To rectify this paradoxical state of affairs, an educational organization needs to provide unbiased leadership and scientifically based information to guide youth sports practice. The only one of its kind in the United States, housed in one of the premier institutions of educational leadership in the United States, supported by the number one college of education and staffed by a Kinesiology faculty comprised of experts in pediatric kinesiology the Youth Sports Institute is perfectly positioned to accomplish this goal. The Institute can provide much needed leadership at a critical time for youth sports in the United States.

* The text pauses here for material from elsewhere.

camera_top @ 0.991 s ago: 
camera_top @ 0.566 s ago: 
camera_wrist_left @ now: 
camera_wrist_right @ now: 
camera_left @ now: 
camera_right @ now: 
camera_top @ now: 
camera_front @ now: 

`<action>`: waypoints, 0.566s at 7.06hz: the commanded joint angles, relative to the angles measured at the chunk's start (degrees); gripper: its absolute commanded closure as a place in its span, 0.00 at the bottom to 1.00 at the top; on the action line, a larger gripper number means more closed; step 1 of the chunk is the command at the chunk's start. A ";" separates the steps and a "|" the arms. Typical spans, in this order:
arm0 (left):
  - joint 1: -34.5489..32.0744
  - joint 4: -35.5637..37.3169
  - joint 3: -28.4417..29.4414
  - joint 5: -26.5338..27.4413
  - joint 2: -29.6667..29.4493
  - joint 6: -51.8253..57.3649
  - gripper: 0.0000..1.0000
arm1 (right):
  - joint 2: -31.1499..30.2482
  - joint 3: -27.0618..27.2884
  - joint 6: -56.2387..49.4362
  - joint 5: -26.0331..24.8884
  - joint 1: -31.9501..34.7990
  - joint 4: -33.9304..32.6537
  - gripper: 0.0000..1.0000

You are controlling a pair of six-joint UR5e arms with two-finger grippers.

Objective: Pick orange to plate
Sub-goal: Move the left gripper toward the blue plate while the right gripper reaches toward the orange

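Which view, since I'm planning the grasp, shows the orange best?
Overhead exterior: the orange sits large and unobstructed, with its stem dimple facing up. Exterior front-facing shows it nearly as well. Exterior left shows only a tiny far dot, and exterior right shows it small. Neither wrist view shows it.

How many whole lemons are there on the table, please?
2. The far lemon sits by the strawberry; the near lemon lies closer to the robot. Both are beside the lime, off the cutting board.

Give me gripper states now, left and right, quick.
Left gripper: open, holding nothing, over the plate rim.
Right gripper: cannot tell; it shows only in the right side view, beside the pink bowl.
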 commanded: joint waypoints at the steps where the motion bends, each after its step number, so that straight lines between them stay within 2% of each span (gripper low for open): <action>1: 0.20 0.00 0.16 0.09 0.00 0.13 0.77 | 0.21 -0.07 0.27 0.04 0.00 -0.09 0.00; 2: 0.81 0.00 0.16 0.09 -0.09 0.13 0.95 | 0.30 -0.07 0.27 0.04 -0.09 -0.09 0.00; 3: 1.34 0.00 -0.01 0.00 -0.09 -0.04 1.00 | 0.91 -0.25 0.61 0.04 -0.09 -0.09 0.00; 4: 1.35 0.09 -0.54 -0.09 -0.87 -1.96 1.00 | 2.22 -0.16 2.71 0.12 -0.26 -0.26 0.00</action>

Specific goals and objectives Dan sees for his first year with the Institute include:

Developing a strategic plan for focusing the Institute’s many research and outreach efforts;

Increasing research productivity by conducting cutting edge research on the benefits and detriments of youth sports participation with a special emphasis placed on addressing key practical issues facing those in the field;

Developing educational service and outreach materials focused on development of youth sport coaches, parents, administrators and officials, as well as young athletes themselves; and,

Collaborating with the Michigan High School Athletic Association to provide the best coaching education program in the country.

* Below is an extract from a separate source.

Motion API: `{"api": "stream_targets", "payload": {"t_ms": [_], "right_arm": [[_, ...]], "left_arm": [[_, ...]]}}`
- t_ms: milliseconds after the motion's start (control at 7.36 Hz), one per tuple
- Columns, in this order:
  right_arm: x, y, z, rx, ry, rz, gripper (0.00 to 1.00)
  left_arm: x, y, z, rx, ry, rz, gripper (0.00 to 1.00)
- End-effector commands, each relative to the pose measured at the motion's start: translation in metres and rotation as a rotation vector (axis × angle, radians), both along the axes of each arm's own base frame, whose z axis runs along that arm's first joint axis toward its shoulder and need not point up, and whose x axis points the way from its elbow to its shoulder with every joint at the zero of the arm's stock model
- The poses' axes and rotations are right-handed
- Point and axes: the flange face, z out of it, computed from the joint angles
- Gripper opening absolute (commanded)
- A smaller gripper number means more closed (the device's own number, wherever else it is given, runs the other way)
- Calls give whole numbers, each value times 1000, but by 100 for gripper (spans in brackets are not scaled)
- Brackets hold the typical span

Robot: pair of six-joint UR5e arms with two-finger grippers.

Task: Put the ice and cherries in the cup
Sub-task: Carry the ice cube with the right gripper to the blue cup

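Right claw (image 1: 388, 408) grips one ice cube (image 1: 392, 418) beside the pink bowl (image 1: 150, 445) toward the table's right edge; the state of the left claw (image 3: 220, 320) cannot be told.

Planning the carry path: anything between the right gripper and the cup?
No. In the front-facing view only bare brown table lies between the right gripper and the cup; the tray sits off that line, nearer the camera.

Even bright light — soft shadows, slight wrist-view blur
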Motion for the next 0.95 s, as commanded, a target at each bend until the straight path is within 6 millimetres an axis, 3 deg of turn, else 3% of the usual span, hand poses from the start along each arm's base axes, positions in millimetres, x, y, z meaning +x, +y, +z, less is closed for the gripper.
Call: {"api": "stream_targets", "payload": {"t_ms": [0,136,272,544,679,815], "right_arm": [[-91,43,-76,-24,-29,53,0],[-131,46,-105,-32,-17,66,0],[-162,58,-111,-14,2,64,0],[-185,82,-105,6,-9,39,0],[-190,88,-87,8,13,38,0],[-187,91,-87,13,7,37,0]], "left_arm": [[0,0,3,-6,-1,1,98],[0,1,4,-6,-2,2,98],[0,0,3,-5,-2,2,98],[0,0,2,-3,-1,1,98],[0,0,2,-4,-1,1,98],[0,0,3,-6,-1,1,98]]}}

While very optimistic about the role the Institute has and will continue to play in transforming the nature of youth sports in America, Dan recognizes the many challenges facing the Institute. Chief among these is a need to external funds to support the many activities and initiatives of the Institute. The Institute also needs to focus its activities as a result of decreased state support. However, with the help of alumni and friends of MSU and colleagues in the department, college and across the university he is confident that these goals can be reached. As Dan said “making a difference does not come without a good deal of effort and making a total commitment to excellence. Given the enormous effects the Youth Sports Institute can have on America’s children and youth the Institute is well worth all the effort it will take!”